- Task instructions -
In the entries below, how many lines contain "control"? Answer with the number and nothing else.

- Data for review -
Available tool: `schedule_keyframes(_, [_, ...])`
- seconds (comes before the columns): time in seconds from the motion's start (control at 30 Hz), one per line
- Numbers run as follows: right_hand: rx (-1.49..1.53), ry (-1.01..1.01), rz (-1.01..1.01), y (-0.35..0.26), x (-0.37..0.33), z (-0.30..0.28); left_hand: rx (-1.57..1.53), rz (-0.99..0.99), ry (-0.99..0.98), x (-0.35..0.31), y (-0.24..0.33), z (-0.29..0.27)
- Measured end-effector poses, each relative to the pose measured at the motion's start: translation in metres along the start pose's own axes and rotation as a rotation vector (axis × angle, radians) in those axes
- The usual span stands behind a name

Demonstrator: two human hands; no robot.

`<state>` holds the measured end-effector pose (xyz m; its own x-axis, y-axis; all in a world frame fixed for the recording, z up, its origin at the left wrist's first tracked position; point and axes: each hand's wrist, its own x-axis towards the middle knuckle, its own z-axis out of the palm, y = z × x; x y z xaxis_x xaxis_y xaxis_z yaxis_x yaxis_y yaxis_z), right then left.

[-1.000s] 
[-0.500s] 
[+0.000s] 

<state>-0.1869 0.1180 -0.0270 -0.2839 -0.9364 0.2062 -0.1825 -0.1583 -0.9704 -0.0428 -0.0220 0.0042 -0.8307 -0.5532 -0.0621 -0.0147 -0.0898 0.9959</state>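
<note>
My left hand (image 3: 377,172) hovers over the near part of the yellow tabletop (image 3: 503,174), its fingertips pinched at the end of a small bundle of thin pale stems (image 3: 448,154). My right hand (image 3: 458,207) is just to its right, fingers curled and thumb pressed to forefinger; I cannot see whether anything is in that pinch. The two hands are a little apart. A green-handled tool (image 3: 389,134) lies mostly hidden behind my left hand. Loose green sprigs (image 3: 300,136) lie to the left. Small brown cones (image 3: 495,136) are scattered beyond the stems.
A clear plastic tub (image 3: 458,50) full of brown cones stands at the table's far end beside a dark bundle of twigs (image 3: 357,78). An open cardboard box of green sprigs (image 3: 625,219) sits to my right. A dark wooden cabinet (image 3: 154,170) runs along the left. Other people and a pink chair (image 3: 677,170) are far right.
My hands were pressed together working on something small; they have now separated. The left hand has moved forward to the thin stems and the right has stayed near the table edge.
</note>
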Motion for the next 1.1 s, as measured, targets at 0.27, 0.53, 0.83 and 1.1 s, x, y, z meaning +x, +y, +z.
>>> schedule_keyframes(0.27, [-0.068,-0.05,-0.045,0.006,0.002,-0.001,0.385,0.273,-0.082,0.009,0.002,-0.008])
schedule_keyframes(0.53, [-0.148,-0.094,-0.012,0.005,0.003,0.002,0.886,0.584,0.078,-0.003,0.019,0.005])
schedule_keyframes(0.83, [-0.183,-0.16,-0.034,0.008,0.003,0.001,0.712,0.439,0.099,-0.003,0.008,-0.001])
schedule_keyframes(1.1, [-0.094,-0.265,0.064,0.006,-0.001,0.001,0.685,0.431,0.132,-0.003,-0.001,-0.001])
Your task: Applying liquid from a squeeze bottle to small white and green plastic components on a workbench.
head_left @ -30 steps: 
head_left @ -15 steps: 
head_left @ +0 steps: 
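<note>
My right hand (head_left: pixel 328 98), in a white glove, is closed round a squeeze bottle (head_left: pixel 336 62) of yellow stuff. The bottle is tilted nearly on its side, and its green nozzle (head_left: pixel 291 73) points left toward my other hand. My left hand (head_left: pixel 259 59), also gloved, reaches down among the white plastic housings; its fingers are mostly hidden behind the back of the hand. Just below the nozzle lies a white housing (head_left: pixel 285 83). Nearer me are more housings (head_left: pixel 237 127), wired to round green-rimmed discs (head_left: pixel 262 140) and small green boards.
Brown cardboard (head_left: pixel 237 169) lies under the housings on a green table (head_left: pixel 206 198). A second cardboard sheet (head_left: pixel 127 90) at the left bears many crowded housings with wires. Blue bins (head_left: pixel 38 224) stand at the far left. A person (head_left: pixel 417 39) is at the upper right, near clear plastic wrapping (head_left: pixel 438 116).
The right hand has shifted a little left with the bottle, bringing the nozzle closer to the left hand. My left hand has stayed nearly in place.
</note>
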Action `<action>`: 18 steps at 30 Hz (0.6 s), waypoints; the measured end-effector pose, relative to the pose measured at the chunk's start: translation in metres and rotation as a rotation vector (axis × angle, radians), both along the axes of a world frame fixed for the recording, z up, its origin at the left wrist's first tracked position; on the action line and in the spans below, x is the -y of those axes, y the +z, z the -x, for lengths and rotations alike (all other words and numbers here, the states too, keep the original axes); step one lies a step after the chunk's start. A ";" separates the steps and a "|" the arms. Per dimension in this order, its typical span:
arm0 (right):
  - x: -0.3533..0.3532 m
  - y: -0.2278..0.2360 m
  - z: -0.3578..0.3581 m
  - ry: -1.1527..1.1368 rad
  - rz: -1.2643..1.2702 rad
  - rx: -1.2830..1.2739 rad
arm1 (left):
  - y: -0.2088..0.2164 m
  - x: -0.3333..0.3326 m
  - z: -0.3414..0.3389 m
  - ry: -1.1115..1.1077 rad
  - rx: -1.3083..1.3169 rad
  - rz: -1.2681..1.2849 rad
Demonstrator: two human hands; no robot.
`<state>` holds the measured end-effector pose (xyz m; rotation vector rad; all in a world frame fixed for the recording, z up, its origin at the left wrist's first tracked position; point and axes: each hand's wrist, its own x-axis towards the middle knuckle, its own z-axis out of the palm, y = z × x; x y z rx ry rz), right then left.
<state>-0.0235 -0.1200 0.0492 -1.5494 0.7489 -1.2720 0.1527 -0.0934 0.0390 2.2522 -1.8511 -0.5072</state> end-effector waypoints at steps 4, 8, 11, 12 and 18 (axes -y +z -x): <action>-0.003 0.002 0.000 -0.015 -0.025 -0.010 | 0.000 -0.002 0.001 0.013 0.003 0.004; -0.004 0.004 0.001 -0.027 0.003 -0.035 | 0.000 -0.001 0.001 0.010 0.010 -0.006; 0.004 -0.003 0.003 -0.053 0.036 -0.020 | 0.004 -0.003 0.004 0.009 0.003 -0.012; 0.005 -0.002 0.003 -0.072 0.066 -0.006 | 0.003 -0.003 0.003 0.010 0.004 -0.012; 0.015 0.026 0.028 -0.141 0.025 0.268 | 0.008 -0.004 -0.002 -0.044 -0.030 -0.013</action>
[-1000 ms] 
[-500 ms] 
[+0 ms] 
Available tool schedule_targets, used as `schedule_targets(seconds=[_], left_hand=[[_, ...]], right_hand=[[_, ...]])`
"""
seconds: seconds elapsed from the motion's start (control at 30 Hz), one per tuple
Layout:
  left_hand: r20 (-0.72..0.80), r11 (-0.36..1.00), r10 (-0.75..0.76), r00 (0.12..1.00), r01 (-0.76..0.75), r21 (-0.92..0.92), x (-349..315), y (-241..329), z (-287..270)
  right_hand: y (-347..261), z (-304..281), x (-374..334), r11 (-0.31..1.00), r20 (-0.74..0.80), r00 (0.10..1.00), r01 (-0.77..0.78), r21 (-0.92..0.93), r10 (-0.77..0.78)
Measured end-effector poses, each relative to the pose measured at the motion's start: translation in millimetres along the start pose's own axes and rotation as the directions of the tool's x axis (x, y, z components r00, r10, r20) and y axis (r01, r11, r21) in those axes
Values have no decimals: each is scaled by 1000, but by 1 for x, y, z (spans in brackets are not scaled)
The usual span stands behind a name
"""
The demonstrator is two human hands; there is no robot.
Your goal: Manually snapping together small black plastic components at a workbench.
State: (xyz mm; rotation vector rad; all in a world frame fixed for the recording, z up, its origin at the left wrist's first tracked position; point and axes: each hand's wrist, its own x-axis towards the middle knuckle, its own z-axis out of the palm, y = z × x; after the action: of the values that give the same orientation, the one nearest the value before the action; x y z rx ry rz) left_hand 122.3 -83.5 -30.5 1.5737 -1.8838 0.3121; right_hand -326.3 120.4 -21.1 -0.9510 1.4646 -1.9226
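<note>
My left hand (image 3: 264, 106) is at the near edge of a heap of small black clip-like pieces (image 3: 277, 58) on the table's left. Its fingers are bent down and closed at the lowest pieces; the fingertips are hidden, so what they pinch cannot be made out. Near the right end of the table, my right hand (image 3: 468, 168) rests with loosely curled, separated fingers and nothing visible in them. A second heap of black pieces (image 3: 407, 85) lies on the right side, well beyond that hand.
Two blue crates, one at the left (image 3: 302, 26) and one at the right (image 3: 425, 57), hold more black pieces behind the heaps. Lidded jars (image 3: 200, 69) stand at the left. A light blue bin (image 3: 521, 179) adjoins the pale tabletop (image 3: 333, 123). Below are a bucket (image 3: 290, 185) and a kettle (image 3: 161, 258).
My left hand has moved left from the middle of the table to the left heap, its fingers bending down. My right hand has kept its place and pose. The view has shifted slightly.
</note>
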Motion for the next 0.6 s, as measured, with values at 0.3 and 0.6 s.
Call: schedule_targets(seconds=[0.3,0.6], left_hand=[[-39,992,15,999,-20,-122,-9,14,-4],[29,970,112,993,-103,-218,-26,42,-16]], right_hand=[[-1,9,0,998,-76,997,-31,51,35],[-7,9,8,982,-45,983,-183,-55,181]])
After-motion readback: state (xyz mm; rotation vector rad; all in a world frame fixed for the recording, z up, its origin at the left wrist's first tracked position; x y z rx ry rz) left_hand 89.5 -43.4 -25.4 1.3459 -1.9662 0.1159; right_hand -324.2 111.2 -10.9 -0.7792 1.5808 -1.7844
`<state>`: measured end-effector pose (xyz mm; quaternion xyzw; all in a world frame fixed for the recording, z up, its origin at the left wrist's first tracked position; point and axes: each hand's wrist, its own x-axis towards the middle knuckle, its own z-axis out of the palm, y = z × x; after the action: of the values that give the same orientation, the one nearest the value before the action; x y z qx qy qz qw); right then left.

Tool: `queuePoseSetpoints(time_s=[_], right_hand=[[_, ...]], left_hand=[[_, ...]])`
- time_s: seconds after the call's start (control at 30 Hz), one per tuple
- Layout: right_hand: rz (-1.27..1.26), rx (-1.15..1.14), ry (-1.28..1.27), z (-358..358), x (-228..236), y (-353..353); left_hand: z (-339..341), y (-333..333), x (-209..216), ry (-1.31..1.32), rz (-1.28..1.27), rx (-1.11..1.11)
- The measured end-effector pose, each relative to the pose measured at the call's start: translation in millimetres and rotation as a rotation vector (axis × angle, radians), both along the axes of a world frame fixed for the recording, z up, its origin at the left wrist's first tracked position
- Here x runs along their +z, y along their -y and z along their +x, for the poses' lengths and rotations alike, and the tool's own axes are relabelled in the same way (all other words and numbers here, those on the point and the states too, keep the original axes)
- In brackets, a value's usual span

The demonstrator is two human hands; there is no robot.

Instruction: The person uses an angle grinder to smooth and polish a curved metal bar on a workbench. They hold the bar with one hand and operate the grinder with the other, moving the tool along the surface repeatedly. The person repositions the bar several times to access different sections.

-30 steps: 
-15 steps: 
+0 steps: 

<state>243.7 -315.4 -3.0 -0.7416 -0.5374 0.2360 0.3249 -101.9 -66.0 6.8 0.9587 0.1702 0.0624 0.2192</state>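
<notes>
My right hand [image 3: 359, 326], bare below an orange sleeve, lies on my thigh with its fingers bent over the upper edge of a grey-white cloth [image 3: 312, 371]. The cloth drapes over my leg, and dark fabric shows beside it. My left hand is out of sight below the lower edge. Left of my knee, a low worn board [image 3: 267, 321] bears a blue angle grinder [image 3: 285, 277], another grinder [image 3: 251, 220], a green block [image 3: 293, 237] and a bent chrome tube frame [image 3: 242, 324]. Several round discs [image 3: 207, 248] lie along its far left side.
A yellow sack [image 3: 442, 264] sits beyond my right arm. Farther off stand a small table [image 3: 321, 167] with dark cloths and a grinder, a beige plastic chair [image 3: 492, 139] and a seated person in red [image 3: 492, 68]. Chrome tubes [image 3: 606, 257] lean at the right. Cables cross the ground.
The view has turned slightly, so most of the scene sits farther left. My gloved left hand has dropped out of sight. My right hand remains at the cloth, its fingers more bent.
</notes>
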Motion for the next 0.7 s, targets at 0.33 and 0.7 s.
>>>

- Response area -
3